- [EXERCISE GOAL]: Search the records for the string "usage". Copy each line where it occurs.

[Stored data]

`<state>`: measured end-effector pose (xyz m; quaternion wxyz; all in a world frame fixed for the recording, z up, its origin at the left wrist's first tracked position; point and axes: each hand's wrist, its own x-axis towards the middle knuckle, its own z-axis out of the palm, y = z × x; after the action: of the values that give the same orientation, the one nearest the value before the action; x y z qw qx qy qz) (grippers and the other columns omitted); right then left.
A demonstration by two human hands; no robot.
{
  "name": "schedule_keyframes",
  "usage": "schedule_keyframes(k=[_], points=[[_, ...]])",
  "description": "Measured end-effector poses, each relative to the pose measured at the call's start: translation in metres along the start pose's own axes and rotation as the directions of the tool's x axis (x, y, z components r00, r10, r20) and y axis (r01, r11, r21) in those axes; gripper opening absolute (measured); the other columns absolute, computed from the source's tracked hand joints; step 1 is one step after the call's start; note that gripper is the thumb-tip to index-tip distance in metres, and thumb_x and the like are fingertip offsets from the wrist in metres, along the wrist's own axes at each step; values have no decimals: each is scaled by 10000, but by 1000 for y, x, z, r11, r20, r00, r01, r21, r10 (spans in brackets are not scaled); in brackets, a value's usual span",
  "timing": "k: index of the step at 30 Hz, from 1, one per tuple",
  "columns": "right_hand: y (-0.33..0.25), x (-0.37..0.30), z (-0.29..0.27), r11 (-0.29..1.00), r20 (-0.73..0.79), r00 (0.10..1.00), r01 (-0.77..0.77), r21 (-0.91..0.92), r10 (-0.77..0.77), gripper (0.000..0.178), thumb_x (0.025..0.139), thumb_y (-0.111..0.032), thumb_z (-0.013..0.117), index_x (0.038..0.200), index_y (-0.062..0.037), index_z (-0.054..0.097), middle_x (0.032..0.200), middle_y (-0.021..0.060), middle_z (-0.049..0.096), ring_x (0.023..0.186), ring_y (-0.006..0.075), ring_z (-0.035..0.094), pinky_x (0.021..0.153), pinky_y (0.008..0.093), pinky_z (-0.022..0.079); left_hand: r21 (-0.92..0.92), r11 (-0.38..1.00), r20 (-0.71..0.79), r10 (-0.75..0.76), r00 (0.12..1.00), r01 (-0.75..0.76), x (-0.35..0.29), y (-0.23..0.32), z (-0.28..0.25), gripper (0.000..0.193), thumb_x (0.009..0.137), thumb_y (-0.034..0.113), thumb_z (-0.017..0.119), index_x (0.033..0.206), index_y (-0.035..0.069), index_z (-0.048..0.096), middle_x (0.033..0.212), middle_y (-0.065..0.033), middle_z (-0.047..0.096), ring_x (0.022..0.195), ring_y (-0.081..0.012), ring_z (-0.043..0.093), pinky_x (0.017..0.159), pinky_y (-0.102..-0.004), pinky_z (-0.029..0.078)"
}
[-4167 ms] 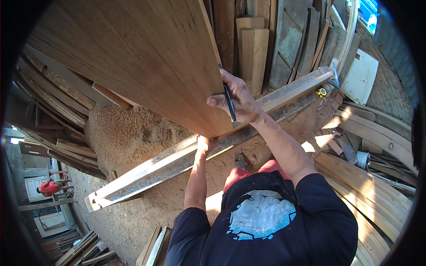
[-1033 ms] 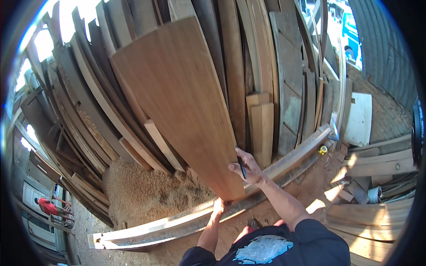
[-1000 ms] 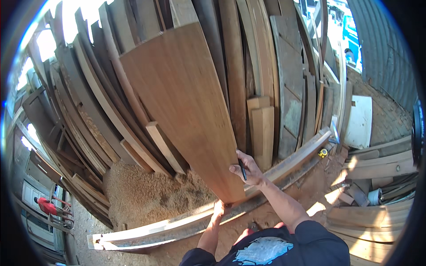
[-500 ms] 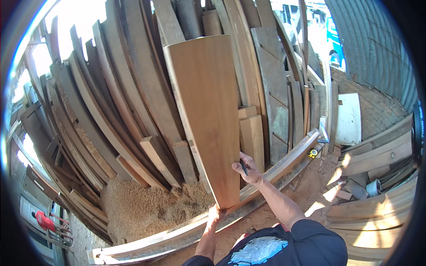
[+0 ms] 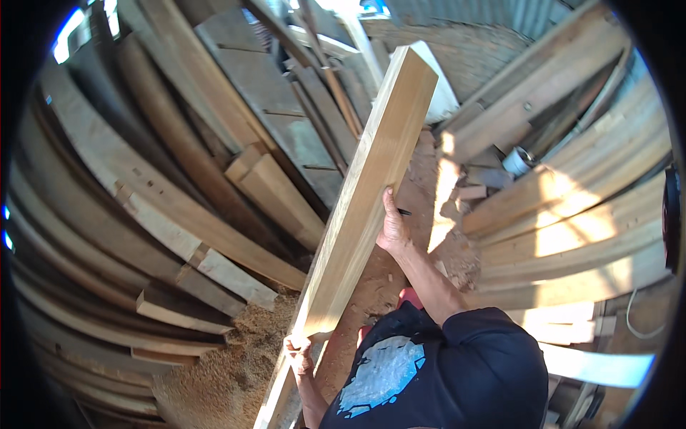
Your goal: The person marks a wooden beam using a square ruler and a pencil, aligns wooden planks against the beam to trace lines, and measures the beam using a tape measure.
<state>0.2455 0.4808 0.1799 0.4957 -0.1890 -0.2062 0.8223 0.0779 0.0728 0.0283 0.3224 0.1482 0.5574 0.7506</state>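
Note:
A long, light-brown wooden board [image 5: 375, 189] slants up in front of me, its far end raised and its lower end near my body. My left hand [image 5: 299, 353] is closed round the lower end. Along the board's right edge my right hand [image 5: 393, 230] grips it, thumb lying on the face. A thin dark stick like a pen or pencil [image 5: 405, 211] pokes out from the right hand's fingers. Below the board's lower end lies a long timber beam [image 5: 275, 409], mostly covered by the board and my left arm.
Many planks [image 5: 164, 171] lean in a row at the left, with sawdust [image 5: 221, 379] heaped at their feet. Stacked boards [image 5: 572, 193] lie to the right, with a white bucket [image 5: 518, 161] beside them. A corrugated metal sheet [image 5: 464, 16] stands at the back.
My view has swung to the right. The board has turned, showing a narrower face and an edge, and its top leans further right. Both hands still hold it; the right thumb now lies on its face.

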Motion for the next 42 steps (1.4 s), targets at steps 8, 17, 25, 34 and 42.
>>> schedule_keyframes(k=[8,17,25,34,42], points=[[-33,-25,-162,992,-489,868,36,-122,-92,670,901,-417,753,1398,-45,501,1328,104,602,1235,269,572,1065,498,467,68,988,160,-149,976,140,52,1,42,541,855,314,752,1250,-4,564,1113,-97,644,1014,-219,617,933,-389,511],[-43,-61,-313,999,-816,577,24,48,25,593,996,-430,610,1402,-14,493,1396,134,577,1234,325,582,1088,483,447,212,823,440,-562,701,527,89,56,246,982,649,289,802,1498,20,387,1395,-161,514,1306,-302,495,1117,-439,394],[-66,-57,-433,973,-894,392,-169,160,216,550,1031,-407,548,1397,-4,465,1366,164,587,1182,352,617,1002,545,518,301,758,544,-635,549,579,89,-39,376,906,724,169,758,1521,88,335,1406,-134,484,1337,-284,455,1122,-449,394],[-59,-27,-514,944,-939,326,-330,-5,109,535,940,-383,699,1293,-1,574,1173,156,673,956,298,683,759,496,577,400,734,510,-676,531,549,87,-157,507,777,788,-22,625,1482,22,279,1343,-165,537,1222,-255,568,1032,-378,475],[-168,-31,-473,534,-805,594,-680,-502,0,427,984,-323,656,1227,25,608,1030,103,726,999,197,687,903,309,540,473,704,485,-710,511,529,89,-244,596,750,833,-10,676,1464,43,274,1233,-137,586,1087,-213,616,940,-340,523]])
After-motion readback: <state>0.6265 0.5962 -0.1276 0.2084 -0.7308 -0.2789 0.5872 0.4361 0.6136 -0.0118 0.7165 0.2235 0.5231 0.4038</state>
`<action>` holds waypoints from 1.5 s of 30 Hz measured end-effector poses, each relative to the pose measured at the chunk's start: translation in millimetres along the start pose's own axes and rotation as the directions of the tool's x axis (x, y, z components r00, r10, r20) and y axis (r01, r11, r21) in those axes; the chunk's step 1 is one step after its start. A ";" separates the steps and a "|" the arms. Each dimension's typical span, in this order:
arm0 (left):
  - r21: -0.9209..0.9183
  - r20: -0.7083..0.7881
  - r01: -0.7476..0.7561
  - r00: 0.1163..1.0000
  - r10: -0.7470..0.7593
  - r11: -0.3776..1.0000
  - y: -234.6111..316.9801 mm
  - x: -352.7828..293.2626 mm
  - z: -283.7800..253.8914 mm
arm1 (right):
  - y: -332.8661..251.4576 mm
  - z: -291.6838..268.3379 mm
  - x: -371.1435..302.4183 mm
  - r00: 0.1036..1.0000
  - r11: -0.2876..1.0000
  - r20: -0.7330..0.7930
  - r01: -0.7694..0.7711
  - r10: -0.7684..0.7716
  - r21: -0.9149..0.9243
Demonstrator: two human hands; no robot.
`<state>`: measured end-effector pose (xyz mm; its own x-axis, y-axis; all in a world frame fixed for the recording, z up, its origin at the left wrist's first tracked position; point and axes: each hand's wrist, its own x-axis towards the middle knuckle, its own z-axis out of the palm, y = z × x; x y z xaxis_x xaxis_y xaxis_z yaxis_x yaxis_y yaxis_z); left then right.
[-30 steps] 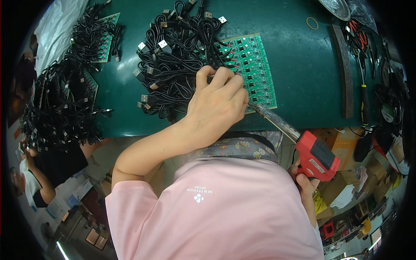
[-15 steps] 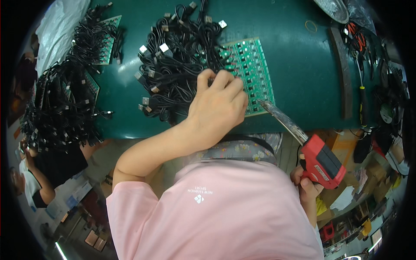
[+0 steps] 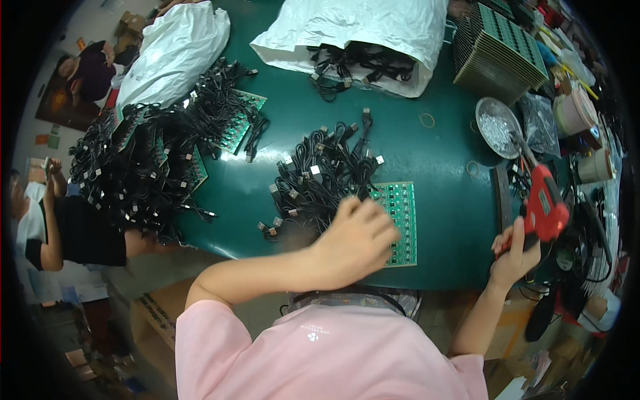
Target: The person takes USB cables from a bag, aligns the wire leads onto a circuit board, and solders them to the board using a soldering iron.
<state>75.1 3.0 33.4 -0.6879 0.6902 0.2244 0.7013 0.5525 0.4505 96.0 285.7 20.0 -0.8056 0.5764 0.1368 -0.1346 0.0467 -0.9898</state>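
Obscured areas: left hand [image 3: 360, 241] and circuit board [image 3: 406, 230].
The left hand is blurred and covers part of the circuit board's left side; anything in its grasp is hidden. Board components are too small to identify. Whether the tip of the red tool [image 3: 549, 213] touches the metal dish [image 3: 483, 136] cannot be determined reliably. The upper view edge cuts off the white bag [image 3: 360, 30].

On the table [image 3: 460, 230], a circuit board [image 3: 405, 223] lies near the front edge, a heap of cables [image 3: 319, 170] against its left side. Farther left is a pile of cables [image 3: 127, 173], with a bag [image 3: 177, 53] behind it. Another bag [image 3: 347, 27], cords [image 3: 367, 63] in its mouth, lies behind the heap; right of it stands a stack of boards [image 3: 497, 57], before that a bowl [image 3: 481, 133].
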 end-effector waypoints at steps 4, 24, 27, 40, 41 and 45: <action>0.553 -0.340 0.194 0.940 0.008 0.810 -78.7 64.0 -41.6 | -2.8 -5.2 -24.9 1.000 0.999 0.016 -0.026 0.025 0.042; 0.343 -0.519 0.804 0.593 -0.616 0.485 -167.5 -3.0 -83.7 | -3.5 11.1 -54.9 0.987 0.992 0.138 -0.092 0.080 0.081; 0.529 -0.585 0.658 0.740 -0.331 0.535 -169.7 18.2 -84.6 | -6.5 12.9 -59.0 0.985 0.991 0.149 -0.097 0.082 0.097; -0.447 -0.277 0.432 0.766 -0.581 0.783 -145.3 38.6 -95.3 | -9.4 19.2 -80.9 0.966 0.947 0.184 -0.221 0.180 0.235; -0.462 -0.227 0.397 0.812 -0.538 0.793 -117.2 34.2 -98.9 | -9.2 25.3 -79.6 0.952 0.935 0.229 -0.256 0.200 0.245; -0.563 0.007 0.355 0.905 -0.425 0.747 -16.1 13.4 -88.0 | -23.7 63.9 -79.9 0.890 0.894 0.328 -0.395 0.317 0.209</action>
<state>38.1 -37.7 105.1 -0.9196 0.3929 0.0055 0.1741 0.3948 0.9021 126.6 186.4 35.0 -0.9488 0.2602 -0.1789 0.0778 -0.3563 -0.9311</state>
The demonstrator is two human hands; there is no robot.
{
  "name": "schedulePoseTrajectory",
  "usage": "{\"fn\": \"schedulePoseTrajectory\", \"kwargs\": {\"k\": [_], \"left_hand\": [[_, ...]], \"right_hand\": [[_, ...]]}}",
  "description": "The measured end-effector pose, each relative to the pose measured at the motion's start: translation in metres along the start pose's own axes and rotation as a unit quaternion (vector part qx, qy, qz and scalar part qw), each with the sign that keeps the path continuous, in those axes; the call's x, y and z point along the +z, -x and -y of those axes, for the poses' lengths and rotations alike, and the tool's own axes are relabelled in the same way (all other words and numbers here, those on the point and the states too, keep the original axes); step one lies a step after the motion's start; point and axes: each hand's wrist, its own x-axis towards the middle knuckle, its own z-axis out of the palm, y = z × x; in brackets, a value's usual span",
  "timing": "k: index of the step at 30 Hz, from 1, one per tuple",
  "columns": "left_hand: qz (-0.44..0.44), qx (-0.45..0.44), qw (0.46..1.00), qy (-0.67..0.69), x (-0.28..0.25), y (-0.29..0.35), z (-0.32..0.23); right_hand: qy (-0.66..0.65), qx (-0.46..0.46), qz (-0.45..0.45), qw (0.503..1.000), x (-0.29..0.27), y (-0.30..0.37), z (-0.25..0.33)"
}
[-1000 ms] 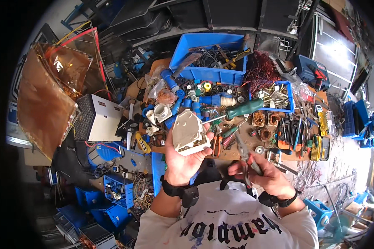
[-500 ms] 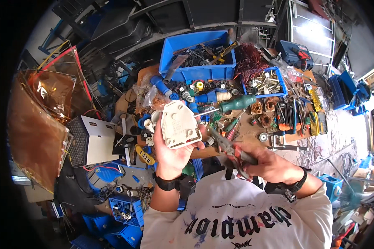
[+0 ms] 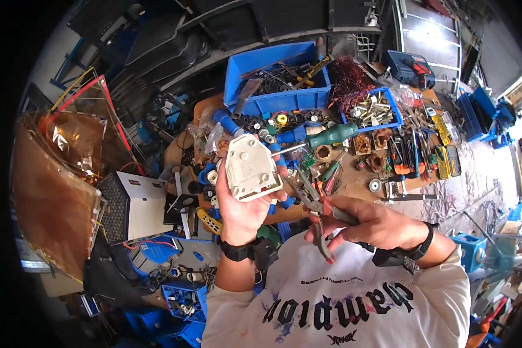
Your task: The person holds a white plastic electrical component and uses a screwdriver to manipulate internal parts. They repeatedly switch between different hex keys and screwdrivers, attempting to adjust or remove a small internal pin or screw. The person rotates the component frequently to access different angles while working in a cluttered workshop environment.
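A cream plastic housing (image 3: pixel 248 167), flat with several round recesses and a pointed far end, lies across my left hand (image 3: pixel 240 217), whose fingers curl round its edges. Against its right side rests the shaft of a green-handled screwdriver (image 3: pixel 333 135); whether my left fingers also grip it is hidden. To the right, my right hand (image 3: pixel 377 225) grips a pair of pliers (image 3: pixel 313 204) with dark handles. Their jaws are spread and point up and left, just right of the housing without touching it. One handle hangs down over my shirt.
Beyond the hands, the wooden bench (image 3: pixel 354 184) carries a blue bin (image 3: pixel 278 101) of tools, a blue tray (image 3: pixel 379 110) of metal pieces, a heap of reddish wire (image 3: pixel 351 81) and many loose parts. Hand tools (image 3: pixel 409 153) lie at right. A white-topped box (image 3: pixel 142 203) stands at left.
The pliers have opened, their jaws and handles spreading apart in my right hand. The housing and screwdriver have shifted slightly away from me, still together.
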Motion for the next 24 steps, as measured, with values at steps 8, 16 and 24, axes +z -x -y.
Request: {"fn": "schedulePoseTrajectory", "kwargs": {"k": [8, 16, 24], "left_hand": [[-0.026, -0.043, 0.999, -0.002, 0.003, -0.007, -0.002], [-0.013, -0.075, 0.997, -0.015, 0.01, -0.013, -0.004], [0.003, -0.095, 0.995, 0.015, 0.008, -0.015, -0.001]], "right_hand": [[0.003, 0.045, 0.018, 0.999, 0.0, 0.008, 0.016], [0.035, 0.088, -0.022, 0.995, -0.001, 0.013, 0.035], [0.039, 0.126, -0.072, 0.989, 0.011, 0.013, 0.056]]}}
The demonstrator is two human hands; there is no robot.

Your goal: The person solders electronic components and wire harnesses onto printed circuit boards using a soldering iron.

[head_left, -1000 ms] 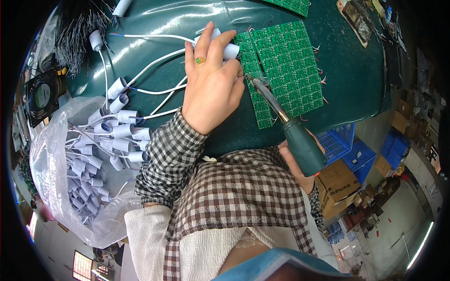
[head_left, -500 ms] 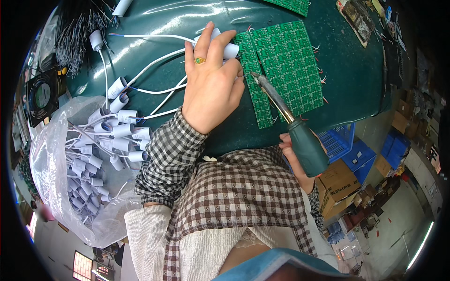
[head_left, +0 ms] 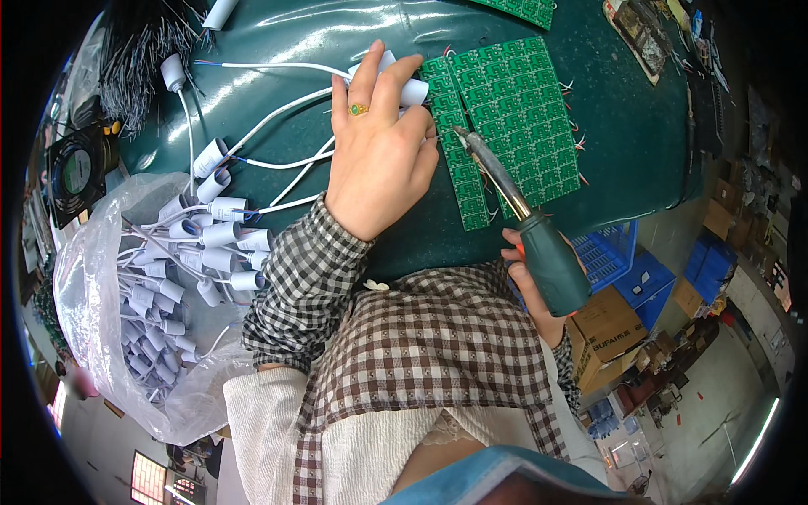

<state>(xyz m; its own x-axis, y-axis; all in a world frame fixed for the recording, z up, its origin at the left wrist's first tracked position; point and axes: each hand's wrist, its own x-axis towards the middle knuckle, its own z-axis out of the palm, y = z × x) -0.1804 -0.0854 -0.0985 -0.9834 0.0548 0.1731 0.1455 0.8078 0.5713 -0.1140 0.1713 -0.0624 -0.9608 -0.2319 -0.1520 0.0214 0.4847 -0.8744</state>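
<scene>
My left hand [head_left: 383, 139], with a ring on one finger, bends over a white lamp socket [head_left: 413, 93] at the left edge of a narrow green circuit board strip [head_left: 470, 198]. Its fingers are closed on the socket; what the thumb side pinches is hidden. My right hand [head_left: 530, 282] grips a soldering iron [head_left: 551, 265] by its dark green handle, partly hidden behind it. The iron's metal tip points at the strip, close to my left fingertips. A wider green circuit board panel [head_left: 526, 122] lies right beside the strip.
More white sockets with cables [head_left: 210, 158] lie to the left, many in a clear plastic bag [head_left: 93, 337]. A bundle of thin dark wires [head_left: 151, 59] and a black fan [head_left: 74, 172] stand far left. Blue crates [head_left: 619, 252] and a cardboard box [head_left: 610, 324] are at right, below the table.
The soldering iron's tip has shifted slightly to the right over the strip, and the fingers of my right hand have moved a little around the handle. My left hand stays nearly still.
</scene>
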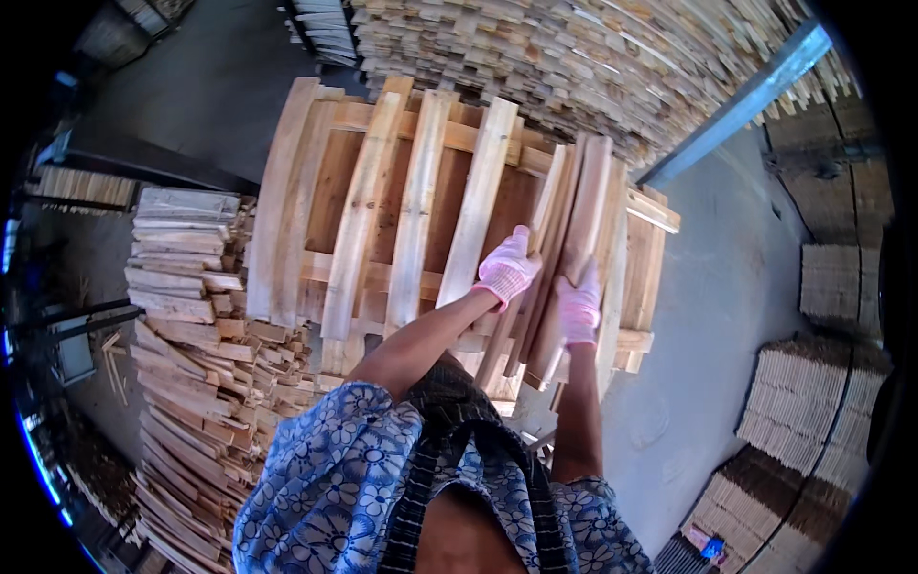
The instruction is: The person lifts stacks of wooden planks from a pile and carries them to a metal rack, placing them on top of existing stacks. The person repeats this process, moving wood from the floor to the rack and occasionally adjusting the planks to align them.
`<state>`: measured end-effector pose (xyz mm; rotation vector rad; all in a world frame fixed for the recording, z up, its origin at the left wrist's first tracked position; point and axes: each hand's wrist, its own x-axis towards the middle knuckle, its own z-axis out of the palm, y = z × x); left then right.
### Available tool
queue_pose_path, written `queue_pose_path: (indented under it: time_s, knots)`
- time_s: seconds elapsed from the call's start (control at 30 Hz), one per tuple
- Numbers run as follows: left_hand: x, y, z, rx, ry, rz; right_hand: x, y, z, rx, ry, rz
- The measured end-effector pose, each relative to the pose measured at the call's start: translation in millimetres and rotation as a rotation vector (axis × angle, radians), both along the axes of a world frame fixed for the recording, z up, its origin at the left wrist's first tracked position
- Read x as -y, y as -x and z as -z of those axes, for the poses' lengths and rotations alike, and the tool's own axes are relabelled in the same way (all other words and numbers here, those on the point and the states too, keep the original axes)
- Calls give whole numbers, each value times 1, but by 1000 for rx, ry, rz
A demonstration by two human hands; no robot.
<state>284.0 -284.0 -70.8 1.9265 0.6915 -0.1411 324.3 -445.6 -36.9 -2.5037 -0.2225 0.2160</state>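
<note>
Both my hands wear pale pink knitted gloves and are at a bunch of long wooden boards (585, 196) near the right end of a board stack. My left hand (510, 266) is closed at the left edge of the bunch. My right hand (579, 308) grips its right side, a little nearer to me. The boards stand close together, some tilted on edge, and hide part of my fingers. To the left, several spaced boards (413, 206) lie across crosspieces (368, 275) over a lower layer of wood.
A tall pile of boards (516, 57) fills the far side. Rough offcuts (182, 383) are heaped at the left. A blue-grey metal post (736, 100) slants at the far right. Bundled wood stacks (798, 397) line the right side, beyond the grey floor (669, 364).
</note>
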Motion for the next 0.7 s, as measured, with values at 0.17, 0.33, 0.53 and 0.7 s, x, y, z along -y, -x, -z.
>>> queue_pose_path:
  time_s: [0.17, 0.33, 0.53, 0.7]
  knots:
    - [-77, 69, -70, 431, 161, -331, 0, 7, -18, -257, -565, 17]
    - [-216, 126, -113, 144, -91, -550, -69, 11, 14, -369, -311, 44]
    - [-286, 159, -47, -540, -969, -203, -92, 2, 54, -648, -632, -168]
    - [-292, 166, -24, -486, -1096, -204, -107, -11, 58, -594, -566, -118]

- [SOLUTION]:
  "usage": "schedule_keyframes(k=[_], points=[[_, ...]])",
  "usage": "{\"fn\": \"schedulePoseTrajectory\", \"kwargs\": {\"k\": [_], \"left_hand\": [[_, ...]], \"right_hand\": [[_, ...]]}}",

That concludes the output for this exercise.